Mr. R. C. Mitchell
On a point of order, Mr. Speaker. I apologise for not giving you notice of this point of order. but I was waiting to see how Question Time went today before raising it. You will have noticed that two hon. Members wished to put Questions to the Church Commissioners. That may not be a regular thing, but it is one of the constitutional points of this House that hon. Members should be allowed to put such Questions. Under the new rules the Questions to the Chancellor of the Duchy of Lancaster are due to begin at 3.10 p.m. In view of the questions relating to the EEC, it is almost inevitable, because of the popularity of EEC matters, that Questions to the Church Commissioner will never be reached in any circumstances on any occasion. I ask you, Mr. Speaker, to consider this matter.
§ Mr. Marten
On a point of order, Mr. Speaker. I draw your attention to the fact that there were 37 Questions about EEC matters on the Order Paper which were allowed 20 minutes. There were 32 Questions about non-EEC matters which were allowed 40 minutes.
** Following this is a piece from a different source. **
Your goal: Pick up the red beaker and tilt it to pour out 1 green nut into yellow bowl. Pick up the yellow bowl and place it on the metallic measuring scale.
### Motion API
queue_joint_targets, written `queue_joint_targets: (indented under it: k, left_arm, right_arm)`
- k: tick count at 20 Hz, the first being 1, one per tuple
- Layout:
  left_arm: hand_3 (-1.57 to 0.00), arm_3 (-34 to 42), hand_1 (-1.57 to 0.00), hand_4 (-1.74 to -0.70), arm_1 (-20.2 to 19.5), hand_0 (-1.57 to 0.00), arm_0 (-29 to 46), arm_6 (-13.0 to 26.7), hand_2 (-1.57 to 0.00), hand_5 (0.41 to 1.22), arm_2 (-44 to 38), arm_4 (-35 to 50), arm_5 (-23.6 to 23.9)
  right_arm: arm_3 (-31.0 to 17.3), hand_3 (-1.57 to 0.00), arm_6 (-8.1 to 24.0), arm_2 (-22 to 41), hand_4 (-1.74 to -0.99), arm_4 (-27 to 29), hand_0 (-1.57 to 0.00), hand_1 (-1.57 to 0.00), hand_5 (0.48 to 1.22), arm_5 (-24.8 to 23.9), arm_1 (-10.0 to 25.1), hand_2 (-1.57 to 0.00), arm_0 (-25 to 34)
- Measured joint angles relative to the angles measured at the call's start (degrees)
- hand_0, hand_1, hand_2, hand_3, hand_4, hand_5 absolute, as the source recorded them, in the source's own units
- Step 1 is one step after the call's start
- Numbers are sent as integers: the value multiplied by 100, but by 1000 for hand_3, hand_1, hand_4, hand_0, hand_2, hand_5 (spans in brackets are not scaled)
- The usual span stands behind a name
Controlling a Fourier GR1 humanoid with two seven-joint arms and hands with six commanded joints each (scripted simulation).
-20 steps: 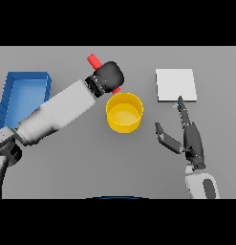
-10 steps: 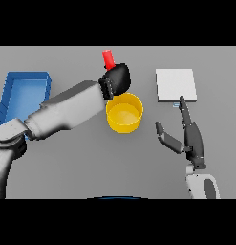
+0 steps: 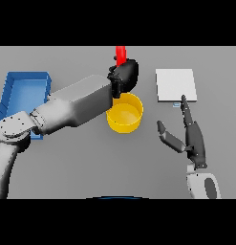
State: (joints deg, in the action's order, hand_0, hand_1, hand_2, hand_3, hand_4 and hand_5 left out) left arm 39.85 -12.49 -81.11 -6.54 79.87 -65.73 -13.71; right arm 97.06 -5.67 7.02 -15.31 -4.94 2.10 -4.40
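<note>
My left hand [image 3: 125,75] is shut on the red beaker [image 3: 120,55], whose top end sticks up behind the hand's far side. It hovers just beyond the far rim of the yellow bowl [image 3: 124,113], which stands mid-table; my forearm covers the bowl's left edge. No green nut shows in the bowl. The metallic measuring scale [image 3: 175,85] is a pale square plate to the bowl's far right. My right hand [image 3: 192,138] waits open, fingers straight, on the right between bowl and scale's near side.
A blue tray [image 3: 12,93] lies along the table's left side, partly behind my left arm.
My left arm has swung rightward and away with the red beaker, from left of the bowl to over its far rim. The right hand has stayed put.
</note>
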Motion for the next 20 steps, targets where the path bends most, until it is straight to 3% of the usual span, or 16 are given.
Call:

I ask that that position should be considered, along with alternative arrangements.
§ Mr. Biffen
On a point of order, Mr. Speaker. I refer to the grouping and call 1556 ing of Questions which included Question No. 36. I draw your attention to the fact that although many Questions were grouped for answer you called only a limited number. Naturally I am disappointed that my Question No. 43, which was the third on the list to be grouped, was not called. The hon. Member for Bolsover (Mr. Skinner), who did not have a Question which was grouped with the main Question, was invited to contribute to the exchange that followed, thereby underlining the validity of the belief of a growing number of hon. Members that the louder the voice the greater the likelihood of being favoured. May I respectfully submit that this is a process that has been increasing and which should diminish?
§ Mr. Speaker
Regarding the grouping of Questions, I should have thought that Ministers should consider the possibility of grouping, for example, only three or four Questions. That would mean that there would be dealt with, at one time, a limited number of Questions and supplementary questions. Hon. Members with similar Questions further down the Order Paper would not necessarily lose this chance later on. By calling all hon. Members whose Questions were grouped with Question No. 32, I should have prevented hon. Members who had Questions higher up in the list from asking their Questions. I realised that there might be some criticism of what I have done, but I hope that the House and Ministers will consider whether what I have suggested is a better procedure.